As law enforcement and intelligence agencies struggle to balance security against civil liberties, it's important to distinguish caricature from reality.
Th Chertoff Group's Paul Rosenzweig argues that Americans' dedication to privacy rights is often greater than the rest of the world is willing to admit.
Several years ago, a European Parliamentarian rather famously caricatured American law enforcement as epitomized by Dirty Harry (the famous Clint Eastwood character), and compared U.S. conduct (unfavorably, of course) to the more sensitive European style, embodied in Agatha Christie’s hero, Hercule Poirot.
How times have changed.
In late June, the U.S. Supreme Court decided Riley v. California -- a case that created a zone of digital privacy for the data stored on cellphones, smart phones and tablets. According to the court, before American law enforcement officers may search a device for digital content, they must first secure a warrant – that is, an authorization for the search, issued by a neutral judicial officer, upon proof of probable cause to believe that a crime has been committed and that evidence of the crime can be found on the device. In unanimously ruling thus, the Supreme Court reminded us that American fidelity to values of privacy and civil liberty is quite high – often higher than we are given credit for by the rest of the world.
The Riley decision, after all, is just one small piece of a series of steps that have increasingly made clear the U.S. commitment to privacy. Consider:
-- In the past six months, the Privacy and Civil Liberties Oversight Board (PCLOB) has issued two detailed reports on NSA activities – reports that provide far more transparency into American intelligence activities than has ever been provided by any country in the world.
-- Though an initial ruling went against the firm, Microsoft has brought legal action to limit the extraterritorial effect of .U.S. law enforcement requests for cloud-based data.
-- Microsoft, Google, and other tech giants have driven a lobbying campaign to update the Electronic Communications Privacy Act to extend warrant protection to stored communications and a majority of the House of Representatives has co-sponsored a bill to that effect [full disclosure: I have personally participated in that effort].
-- President Obama has taken executive action to give Europeans privacy rights equivalent to Americans with respect to data held by the federal government, and has indicated that he plans to ask Congress to revise the Privacy Act to create legislative protections that are beyond his executive power.
All of these developments reflect favorably on American efforts to protect privacy and civil liberties. They come at a time when American fidelity to those values is open to some question. Lately, it seems, Americans have been lectured by Europeans on the “right” way to do privacy. And revelations about NSA activities have proven both diplomatically and economically problematic.

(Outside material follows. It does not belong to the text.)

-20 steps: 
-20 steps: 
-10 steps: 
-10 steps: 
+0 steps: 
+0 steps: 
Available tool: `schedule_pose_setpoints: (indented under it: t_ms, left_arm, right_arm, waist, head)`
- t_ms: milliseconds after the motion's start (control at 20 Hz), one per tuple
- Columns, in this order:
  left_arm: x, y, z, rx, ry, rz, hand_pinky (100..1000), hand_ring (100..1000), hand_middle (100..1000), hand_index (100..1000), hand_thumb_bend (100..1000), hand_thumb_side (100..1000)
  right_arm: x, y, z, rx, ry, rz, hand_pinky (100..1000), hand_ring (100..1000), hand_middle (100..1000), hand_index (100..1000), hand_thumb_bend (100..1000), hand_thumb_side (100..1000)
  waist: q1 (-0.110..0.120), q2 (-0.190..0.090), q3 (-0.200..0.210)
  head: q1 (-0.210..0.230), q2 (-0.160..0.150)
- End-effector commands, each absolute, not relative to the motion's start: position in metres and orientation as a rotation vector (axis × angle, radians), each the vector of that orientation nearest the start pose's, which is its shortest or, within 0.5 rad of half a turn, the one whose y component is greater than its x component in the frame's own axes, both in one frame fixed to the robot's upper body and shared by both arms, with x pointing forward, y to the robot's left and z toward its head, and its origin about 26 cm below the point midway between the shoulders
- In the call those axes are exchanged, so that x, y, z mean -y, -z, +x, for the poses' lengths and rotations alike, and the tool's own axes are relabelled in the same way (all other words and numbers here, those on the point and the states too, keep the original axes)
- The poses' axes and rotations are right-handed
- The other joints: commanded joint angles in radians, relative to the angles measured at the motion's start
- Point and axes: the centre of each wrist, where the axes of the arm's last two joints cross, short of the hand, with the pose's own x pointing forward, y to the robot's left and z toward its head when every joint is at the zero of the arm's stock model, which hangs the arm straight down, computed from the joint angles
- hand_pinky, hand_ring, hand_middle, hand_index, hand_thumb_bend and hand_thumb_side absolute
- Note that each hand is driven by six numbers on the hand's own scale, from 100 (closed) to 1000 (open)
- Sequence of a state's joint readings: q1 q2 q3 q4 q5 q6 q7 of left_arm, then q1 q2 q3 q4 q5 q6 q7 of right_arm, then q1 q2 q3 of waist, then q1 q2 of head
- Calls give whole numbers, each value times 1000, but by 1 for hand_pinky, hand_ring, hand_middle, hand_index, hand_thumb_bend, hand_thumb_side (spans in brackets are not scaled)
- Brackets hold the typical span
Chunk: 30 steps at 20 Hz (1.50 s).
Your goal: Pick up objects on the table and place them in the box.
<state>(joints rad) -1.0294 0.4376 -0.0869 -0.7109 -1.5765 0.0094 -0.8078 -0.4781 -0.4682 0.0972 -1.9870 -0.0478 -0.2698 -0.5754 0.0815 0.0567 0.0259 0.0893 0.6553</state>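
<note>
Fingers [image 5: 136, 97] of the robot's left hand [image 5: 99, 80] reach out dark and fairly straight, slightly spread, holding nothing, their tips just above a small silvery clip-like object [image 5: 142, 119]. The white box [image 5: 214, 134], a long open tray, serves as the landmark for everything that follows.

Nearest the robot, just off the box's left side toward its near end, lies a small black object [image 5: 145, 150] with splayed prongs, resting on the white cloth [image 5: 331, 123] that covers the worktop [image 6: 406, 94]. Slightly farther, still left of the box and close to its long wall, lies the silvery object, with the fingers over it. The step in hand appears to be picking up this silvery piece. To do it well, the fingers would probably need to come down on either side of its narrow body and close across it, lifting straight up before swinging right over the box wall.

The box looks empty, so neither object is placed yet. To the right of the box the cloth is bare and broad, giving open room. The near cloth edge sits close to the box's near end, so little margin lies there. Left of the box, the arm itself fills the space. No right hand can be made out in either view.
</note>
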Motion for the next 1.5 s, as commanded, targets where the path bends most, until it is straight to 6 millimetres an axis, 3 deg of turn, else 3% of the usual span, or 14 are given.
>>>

It really shouldn’t be that way.
The truth is that European attitudes to government surveillance are not very different from those in the United States. Indeed, by some measures, it is easier for European law enforcement and intelligence agencies to gain access to the personal information of its citizens than in the United States.
For one thing, there is (apparently) no equivalent to Riley in European law. For example, Britain's electronic intelligence agency, GCHQ, has disclosed that it intercepts communications outside the country without the necessity of a warrant. And, under British law, Facebook and Twitter posts or searches on Google or YouTube that went to data centers (say in the United States) outside the British Isles would fall under the external category.
Likewise, consider the ease and frequency with which European law enforcement agencies get access to conversations in real time through wiretapping. If anything, real-time access ought to be more tightly controlled than access to stored data, on tablets and other devices, yet it is surprisingly more frequent and often easier in Europe than in the United States.
In most European countries, to be sure, judicial approval for an interception is necessary. But judges in Europe are "investigative" jurists -- meaning they function more like American prosecutors than judges. So there is, effectively, no check on law enforcement's ability to eavesdrop.
And in the United Kingdom, wiretaps are approved by the Home Secretary -- an executive official. It would be as if our own attorney general could approve the FBI’s wiretap requests. Perhaps even more notably, the Netherlands has the highest rate of wiretapping of any European country -- Dutch police can tap any phone they like, so long as the crime under investigation carries at least a three-year jail term.
More to the point, according to a report from the international law firm Hogan Lovells, the informal nature of cooperation between European law enforcement and service providers is quite significant. In virtually every European country, service providers may “voluntarily” provide data to law enforcement in response to an informal request. That kind of ease of examination is the sort that the Supreme Court was rejecting.
Thus, as we have noted, foreign views of American attitudes toward privacy and civil liberties have long been a bit of a caricature. Perhaps it’s time to re-examine that perspective -- now that Dirty Harry seems to have more legal constraints on his activities than does Hercule.